* _PROBLEM TO SOLVE_:
Give an exact copy of the lines of the records below, starting at the line containing "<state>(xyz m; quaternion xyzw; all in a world" and running to the end.

◆ ◆ ◆ ◆ ◆

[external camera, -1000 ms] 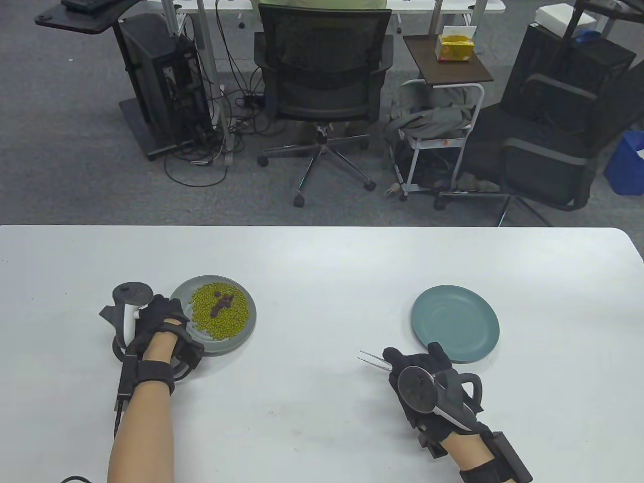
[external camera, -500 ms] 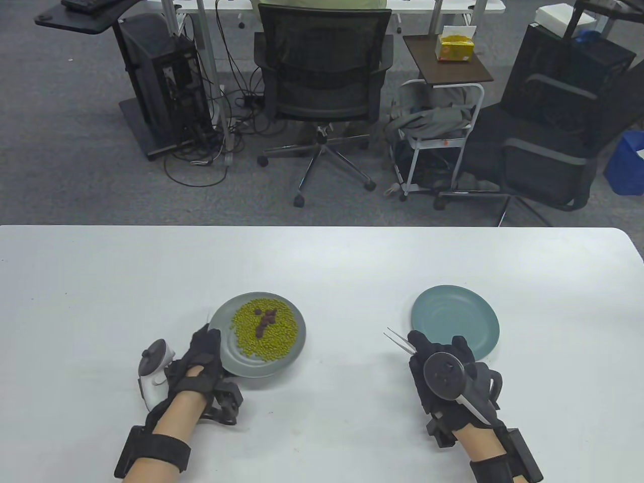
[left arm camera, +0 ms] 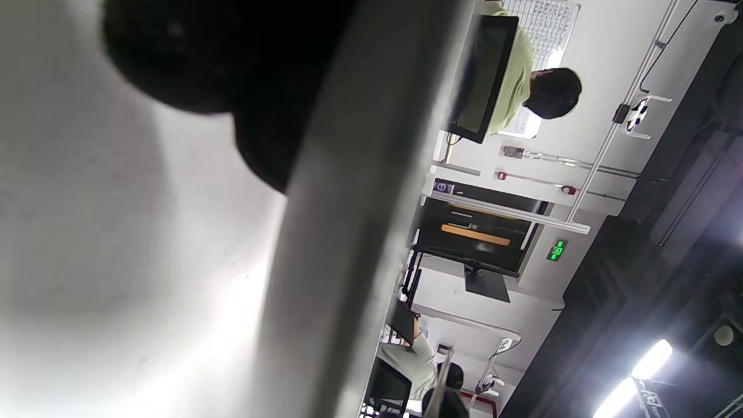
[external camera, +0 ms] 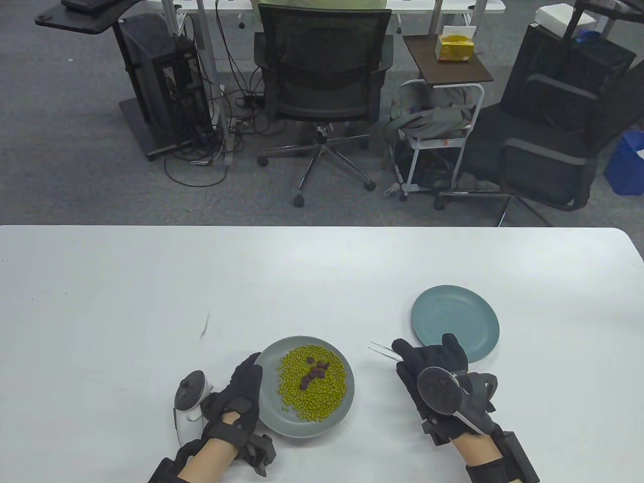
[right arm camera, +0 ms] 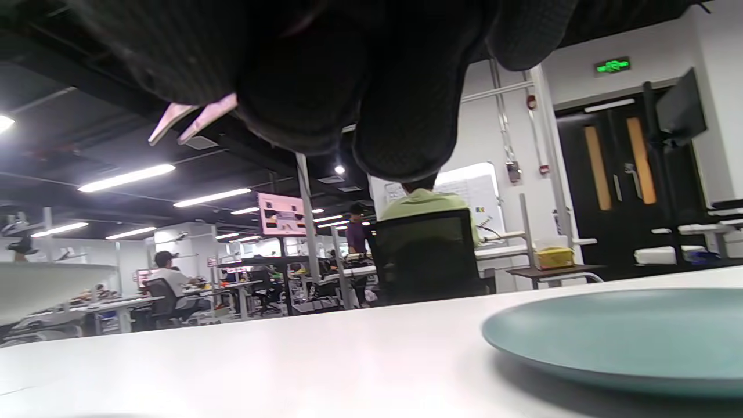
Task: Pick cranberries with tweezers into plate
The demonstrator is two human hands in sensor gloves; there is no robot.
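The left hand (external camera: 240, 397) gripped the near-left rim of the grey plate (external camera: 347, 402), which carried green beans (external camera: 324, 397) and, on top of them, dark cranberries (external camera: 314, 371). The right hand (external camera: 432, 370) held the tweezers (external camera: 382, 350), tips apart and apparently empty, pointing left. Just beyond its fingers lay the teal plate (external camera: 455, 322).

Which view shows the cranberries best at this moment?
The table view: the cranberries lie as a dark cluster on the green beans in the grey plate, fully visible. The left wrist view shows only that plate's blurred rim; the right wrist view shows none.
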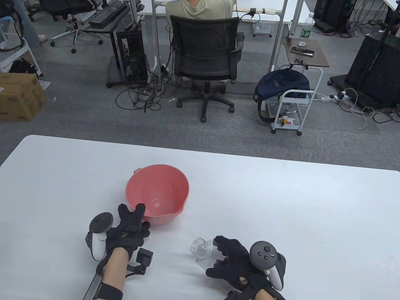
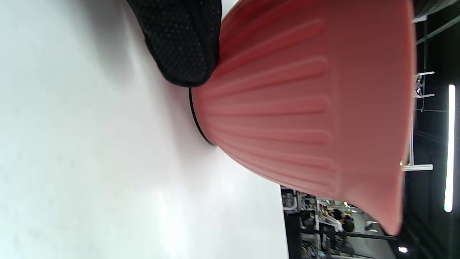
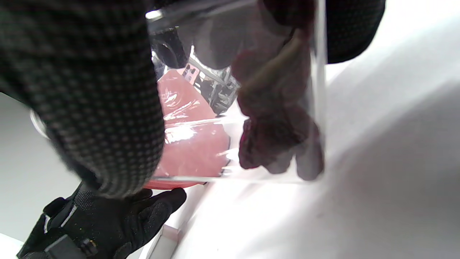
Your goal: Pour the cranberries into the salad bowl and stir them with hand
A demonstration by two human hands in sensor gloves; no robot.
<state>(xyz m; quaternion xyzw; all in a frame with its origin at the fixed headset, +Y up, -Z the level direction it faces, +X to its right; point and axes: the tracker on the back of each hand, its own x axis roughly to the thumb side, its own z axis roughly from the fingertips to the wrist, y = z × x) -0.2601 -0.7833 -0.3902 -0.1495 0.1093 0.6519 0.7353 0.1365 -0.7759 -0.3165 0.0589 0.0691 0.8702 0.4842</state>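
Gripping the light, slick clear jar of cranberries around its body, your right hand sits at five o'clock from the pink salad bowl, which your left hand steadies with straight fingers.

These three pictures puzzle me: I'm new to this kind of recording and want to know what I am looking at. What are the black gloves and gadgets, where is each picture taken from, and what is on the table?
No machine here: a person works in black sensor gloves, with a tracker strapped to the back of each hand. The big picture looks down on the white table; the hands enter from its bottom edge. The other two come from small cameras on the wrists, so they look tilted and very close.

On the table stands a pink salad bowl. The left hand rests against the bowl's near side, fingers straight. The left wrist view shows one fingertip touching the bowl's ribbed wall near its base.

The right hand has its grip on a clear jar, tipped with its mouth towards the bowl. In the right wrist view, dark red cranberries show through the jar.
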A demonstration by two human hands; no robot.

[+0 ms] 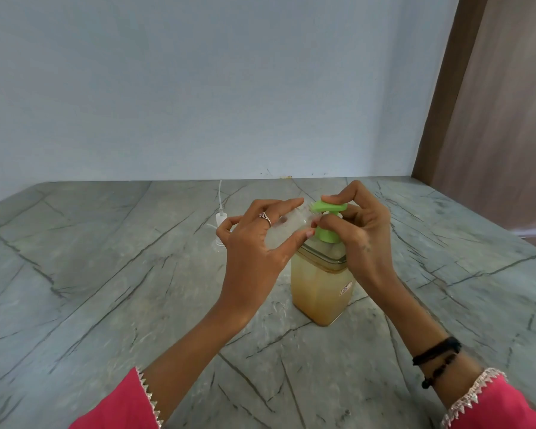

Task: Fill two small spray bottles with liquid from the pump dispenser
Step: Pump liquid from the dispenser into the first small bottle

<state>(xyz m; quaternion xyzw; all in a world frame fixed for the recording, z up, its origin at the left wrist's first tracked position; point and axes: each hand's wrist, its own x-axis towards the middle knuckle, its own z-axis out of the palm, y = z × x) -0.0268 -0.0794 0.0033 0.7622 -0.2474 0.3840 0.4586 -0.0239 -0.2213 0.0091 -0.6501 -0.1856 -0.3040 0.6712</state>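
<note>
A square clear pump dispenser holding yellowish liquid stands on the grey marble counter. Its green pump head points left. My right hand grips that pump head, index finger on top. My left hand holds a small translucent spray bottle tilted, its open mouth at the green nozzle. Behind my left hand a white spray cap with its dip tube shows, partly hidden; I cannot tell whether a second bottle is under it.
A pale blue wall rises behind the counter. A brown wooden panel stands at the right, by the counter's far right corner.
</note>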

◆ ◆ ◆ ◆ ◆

* _RESULT FOR THIS TASK_:
<state>(xyz m; quaternion xyzw; all in a world frame fixed for the recording, z up, its origin at the left wrist's first tracked position; point and axes: each hand's wrist, its own x-axis towards the middle knuckle, its own z-axis out of the palm, y = z × x) -0.0268 -0.0794 0.0033 0.7622 -0.2474 0.3840 0.4586 -0.0239 -0.2213 0.0091 -0.6501 -0.1856 -0.3040 0.6712</state>
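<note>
A square clear pump dispenser holding yellowish liquid stands on the grey marble counter. Its green pump head points left. My right hand grips that pump head, index finger on top. My left hand holds a small translucent spray bottle tilted, its open mouth at the green nozzle. Behind my left hand a white spray cap with its dip tube shows, partly hidden; I cannot tell whether a second bottle is under it.
A pale blue wall rises behind the counter. A brown wooden panel stands at the right, by the counter's far right corner.
</note>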

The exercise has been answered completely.